▸ **WHAT TO PRODUCE**
Copy out the listing that follows exactly, dropping every picture.

▸ **SUPPLIED DATA**
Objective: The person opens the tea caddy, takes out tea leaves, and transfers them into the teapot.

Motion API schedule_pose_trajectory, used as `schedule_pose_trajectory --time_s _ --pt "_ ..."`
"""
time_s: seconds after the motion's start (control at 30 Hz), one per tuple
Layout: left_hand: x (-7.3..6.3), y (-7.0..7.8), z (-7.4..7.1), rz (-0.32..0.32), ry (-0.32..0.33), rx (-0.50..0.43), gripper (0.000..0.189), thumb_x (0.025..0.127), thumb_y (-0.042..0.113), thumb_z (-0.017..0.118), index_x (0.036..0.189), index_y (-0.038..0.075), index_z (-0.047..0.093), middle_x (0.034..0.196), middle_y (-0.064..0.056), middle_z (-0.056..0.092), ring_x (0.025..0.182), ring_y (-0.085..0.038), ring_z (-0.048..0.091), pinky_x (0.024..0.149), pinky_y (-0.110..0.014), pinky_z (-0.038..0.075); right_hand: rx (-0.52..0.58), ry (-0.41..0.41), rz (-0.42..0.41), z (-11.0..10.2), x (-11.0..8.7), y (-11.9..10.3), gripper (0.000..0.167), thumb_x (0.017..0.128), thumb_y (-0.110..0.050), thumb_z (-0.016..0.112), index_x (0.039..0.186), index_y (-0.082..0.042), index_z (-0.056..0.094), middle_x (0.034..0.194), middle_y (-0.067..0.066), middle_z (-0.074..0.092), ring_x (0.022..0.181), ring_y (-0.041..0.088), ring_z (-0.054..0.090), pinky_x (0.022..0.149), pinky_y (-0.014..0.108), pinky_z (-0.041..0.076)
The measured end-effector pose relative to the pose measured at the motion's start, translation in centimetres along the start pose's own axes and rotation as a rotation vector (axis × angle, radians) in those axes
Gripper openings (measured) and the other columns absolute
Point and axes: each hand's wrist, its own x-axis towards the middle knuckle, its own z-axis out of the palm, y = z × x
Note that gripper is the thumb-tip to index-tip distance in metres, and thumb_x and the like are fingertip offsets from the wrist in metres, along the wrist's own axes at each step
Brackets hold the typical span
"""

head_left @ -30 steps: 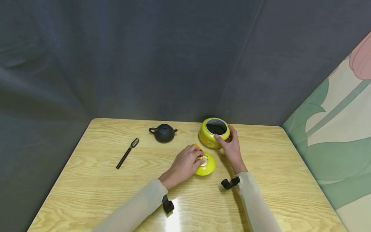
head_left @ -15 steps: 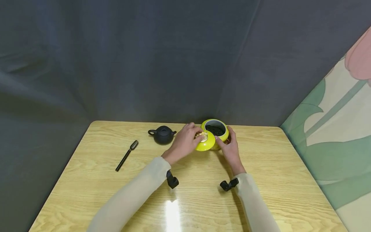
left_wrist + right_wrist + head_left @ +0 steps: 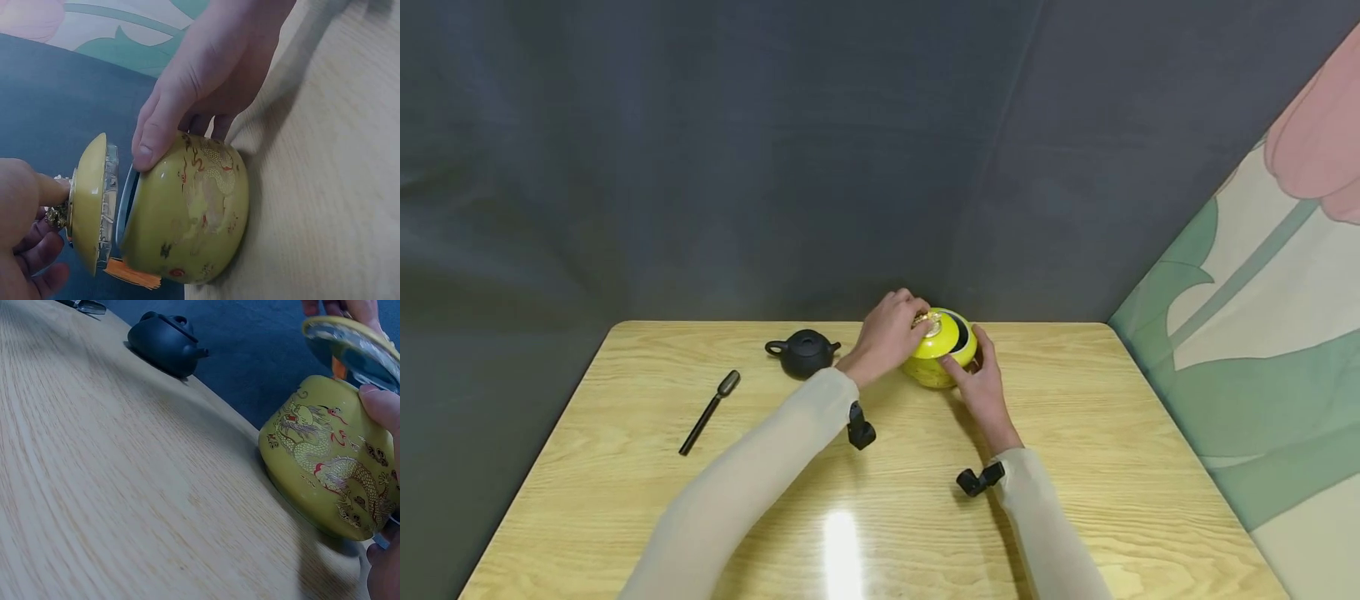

▸ **SOLUTION FOR THIS PROBLEM**
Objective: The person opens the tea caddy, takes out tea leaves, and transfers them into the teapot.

Motion API schedule_pose_trajectory, used as `schedule_pose_trajectory --time_s _ --pt "_ ..."`
"""
time_s: seconds after the motion's start (control at 30 Hz), one per tuple
Layout: left_hand: x (-7.3..6.3), y (-7.0..7.8), z (-7.4..7.1), rz (-0.32..0.32), ry (-0.32..0.33), rx (-0.50..0.43), gripper (0.000..0.189), thumb_x (0.025..0.127), thumb_y (-0.042..0.113), thumb_z (-0.017..0.118), index_x (0.036..0.189), index_y (-0.038..0.075), index_z (-0.047..0.093), middle_x (0.034..0.196), middle_y (-0.064..0.056), middle_z (-0.056..0.092), ring_x (0.025..0.182), ring_y (-0.085..0.038), ring_z (-0.048..0.091), pinky_x (0.024..0.149), pinky_y (-0.110..0.014), pinky_z (-0.038..0.075); right_hand: rx (-0.52..0.58), ry (-0.41..0.41), rz (-0.42..0.41), z (-11.0..10.2), x (-11.0..8.7), y (-11.9..10.3), gripper (0.000..0.167), thumb_x (0.017..0.128), thumb_y (-0.110..0.050), thumb_z (-0.016..0.112), index_x (0.039..0.186), index_y (-0.082..0.042), index_z (-0.056..0.094), middle_x (0.034..0.194), middle_y (-0.067..0.066), middle_z (-0.074..0.092), ring_x (0.022..0.181), ring_y (-0.041..0.088), ring_z (-0.054..0.090), pinky_x (0.022..0.149), pinky_y (-0.014..0.108), pinky_z (-0.041..0.076)
The measured end-effector pose relative to the pose measured at the motion's start, translation in centimetres along the start pose's own axes and rotation as a rotation vector (axis × angle, radians) in those axes
Gripper openings (measured) and the other columns absolute
Point and axes: each hand's wrist, its own x-axis towards the middle knuckle, its own z-axis out of the palm, y = z × x
Note that gripper is the thumb-tip to index-tip distance in metres, and thumb_x and the like are fingertip offsets from the wrist in metres, along the wrist's own axes at each step
Brackets hold the typical span
"""

head_left @ -30 steps: 
head_left @ -15 steps: 
left_wrist + right_wrist + head_left @ +0 steps: 

Nothing more is required for this answer.